[DATA SUPPLIED Boundary: Start]
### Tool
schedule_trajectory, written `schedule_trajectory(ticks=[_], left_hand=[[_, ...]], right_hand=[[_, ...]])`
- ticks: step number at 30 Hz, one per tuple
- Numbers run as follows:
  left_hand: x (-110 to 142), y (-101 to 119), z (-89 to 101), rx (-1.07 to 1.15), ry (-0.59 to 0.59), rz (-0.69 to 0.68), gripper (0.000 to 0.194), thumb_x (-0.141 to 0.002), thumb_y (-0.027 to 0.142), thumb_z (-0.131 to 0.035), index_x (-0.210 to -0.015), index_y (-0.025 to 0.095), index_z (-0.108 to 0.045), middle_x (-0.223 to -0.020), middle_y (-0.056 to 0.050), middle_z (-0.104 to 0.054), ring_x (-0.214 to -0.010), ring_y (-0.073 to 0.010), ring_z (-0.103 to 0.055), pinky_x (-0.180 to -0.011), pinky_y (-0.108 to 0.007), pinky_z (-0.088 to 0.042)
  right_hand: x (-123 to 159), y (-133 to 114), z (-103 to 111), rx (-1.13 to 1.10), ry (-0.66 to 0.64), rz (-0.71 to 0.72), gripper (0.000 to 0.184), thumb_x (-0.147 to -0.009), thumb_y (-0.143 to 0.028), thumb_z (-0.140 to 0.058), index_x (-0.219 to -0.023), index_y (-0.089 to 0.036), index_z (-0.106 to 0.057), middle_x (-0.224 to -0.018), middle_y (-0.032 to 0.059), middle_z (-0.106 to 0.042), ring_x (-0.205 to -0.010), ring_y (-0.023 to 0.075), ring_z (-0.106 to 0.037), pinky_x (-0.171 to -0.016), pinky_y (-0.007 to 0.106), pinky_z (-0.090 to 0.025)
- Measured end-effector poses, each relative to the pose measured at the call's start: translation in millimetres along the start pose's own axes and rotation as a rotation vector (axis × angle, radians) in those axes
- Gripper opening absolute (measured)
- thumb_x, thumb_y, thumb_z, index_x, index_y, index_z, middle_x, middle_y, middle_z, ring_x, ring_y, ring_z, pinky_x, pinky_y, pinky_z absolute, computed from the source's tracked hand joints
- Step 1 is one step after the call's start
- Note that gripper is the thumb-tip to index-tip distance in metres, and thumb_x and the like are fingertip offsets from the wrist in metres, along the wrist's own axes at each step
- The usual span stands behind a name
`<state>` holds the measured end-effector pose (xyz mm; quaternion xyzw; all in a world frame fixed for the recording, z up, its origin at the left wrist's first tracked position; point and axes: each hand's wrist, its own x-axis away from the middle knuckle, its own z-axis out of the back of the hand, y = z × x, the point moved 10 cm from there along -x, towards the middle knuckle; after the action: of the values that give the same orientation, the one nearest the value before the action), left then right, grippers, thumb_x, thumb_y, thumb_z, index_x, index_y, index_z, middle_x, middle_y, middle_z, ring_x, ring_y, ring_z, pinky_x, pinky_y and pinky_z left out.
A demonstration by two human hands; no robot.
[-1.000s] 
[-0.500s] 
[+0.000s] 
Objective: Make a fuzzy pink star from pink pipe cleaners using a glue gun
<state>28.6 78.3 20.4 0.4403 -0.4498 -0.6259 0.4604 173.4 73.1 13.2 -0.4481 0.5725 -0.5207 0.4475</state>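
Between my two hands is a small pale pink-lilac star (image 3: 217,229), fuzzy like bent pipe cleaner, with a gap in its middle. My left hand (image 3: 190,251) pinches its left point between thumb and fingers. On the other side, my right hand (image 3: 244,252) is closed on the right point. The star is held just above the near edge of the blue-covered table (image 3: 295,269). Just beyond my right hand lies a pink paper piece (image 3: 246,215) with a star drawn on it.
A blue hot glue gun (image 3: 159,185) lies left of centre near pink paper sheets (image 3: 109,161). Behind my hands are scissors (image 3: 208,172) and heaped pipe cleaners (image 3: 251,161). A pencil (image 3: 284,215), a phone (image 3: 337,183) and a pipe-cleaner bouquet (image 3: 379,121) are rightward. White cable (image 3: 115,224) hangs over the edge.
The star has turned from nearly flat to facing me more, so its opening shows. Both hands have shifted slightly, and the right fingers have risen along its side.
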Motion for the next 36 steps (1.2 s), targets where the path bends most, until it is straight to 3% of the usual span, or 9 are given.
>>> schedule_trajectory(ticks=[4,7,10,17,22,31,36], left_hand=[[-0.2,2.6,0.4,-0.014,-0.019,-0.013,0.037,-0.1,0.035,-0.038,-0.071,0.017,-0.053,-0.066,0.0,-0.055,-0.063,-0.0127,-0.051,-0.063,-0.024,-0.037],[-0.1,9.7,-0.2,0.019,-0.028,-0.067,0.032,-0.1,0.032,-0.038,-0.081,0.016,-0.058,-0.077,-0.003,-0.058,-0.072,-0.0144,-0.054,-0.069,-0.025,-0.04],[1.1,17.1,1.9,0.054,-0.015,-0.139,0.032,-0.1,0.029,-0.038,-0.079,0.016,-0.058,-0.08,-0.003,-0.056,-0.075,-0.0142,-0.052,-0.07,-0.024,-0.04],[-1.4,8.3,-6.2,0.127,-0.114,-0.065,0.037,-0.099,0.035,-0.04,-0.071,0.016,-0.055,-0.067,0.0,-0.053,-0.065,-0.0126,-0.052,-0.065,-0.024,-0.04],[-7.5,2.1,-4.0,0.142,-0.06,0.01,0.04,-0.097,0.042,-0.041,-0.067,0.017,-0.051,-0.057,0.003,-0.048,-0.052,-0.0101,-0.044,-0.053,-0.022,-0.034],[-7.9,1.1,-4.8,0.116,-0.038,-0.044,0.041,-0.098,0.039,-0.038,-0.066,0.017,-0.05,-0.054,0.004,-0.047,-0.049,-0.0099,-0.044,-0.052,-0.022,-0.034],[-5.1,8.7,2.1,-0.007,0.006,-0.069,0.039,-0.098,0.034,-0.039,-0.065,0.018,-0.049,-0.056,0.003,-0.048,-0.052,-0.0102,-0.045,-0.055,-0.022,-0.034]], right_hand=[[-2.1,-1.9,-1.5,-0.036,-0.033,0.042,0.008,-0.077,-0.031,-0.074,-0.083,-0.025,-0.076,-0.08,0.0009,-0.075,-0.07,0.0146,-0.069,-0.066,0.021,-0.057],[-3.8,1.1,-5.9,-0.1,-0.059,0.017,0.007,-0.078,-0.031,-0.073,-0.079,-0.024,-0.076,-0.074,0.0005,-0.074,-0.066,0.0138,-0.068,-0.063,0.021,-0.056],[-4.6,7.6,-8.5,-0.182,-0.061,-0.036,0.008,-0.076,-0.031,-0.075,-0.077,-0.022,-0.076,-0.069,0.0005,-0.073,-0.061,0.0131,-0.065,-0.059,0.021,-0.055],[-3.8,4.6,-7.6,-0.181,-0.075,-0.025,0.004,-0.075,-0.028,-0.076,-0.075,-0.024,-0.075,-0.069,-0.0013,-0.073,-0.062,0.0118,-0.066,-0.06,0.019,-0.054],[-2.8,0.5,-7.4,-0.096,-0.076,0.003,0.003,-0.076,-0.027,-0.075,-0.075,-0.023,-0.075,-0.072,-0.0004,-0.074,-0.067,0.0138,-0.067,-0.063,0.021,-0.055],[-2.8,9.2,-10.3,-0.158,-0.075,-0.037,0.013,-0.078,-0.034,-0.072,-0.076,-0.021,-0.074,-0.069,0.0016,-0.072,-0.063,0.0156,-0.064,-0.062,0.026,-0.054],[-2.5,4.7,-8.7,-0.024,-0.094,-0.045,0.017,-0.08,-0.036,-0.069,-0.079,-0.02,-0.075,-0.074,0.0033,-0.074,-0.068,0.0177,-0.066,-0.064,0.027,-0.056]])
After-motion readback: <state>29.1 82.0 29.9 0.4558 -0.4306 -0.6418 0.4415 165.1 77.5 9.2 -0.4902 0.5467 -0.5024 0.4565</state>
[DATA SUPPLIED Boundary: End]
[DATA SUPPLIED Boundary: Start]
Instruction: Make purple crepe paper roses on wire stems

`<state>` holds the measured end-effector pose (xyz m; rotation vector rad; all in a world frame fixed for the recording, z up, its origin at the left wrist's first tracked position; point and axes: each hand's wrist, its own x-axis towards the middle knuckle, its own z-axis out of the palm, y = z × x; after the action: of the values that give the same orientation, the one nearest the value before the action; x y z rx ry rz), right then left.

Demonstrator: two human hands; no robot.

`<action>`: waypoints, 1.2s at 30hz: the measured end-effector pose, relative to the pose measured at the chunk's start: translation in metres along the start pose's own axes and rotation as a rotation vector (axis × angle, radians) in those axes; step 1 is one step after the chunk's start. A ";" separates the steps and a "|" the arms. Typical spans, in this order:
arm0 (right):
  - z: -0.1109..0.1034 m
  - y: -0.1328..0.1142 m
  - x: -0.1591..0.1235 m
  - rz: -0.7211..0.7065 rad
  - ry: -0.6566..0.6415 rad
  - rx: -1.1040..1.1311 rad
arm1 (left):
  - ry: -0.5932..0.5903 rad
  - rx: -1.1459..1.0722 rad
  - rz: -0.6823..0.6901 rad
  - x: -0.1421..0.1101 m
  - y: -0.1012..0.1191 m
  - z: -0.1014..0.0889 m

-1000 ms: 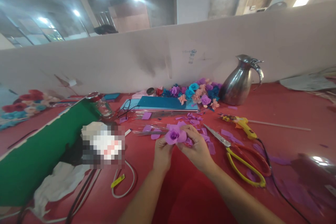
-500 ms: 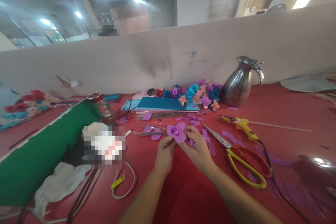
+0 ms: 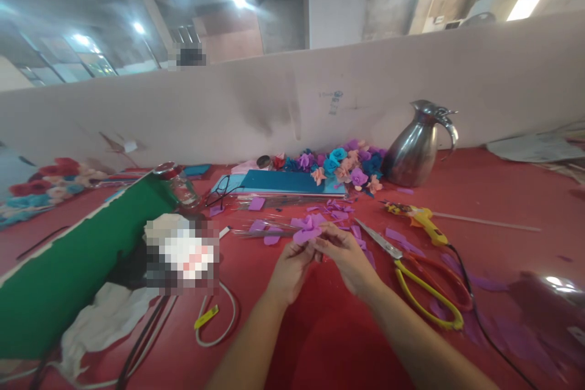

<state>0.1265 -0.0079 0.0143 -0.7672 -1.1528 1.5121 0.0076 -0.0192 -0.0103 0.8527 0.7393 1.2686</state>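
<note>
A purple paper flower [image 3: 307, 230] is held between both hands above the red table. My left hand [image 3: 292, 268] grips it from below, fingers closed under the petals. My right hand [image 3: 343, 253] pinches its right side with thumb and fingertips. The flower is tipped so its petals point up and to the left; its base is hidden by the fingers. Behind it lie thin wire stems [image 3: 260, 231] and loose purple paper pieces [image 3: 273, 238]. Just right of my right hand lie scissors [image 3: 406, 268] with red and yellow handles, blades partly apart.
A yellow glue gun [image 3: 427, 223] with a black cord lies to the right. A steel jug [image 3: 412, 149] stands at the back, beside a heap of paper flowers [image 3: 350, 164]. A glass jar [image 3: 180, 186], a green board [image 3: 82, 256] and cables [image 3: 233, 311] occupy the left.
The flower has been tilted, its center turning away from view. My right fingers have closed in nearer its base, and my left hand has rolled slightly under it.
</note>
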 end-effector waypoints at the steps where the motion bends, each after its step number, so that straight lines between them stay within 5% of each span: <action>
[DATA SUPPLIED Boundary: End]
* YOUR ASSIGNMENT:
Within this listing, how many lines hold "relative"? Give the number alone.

* RESULT OF THE EXERCISE:
2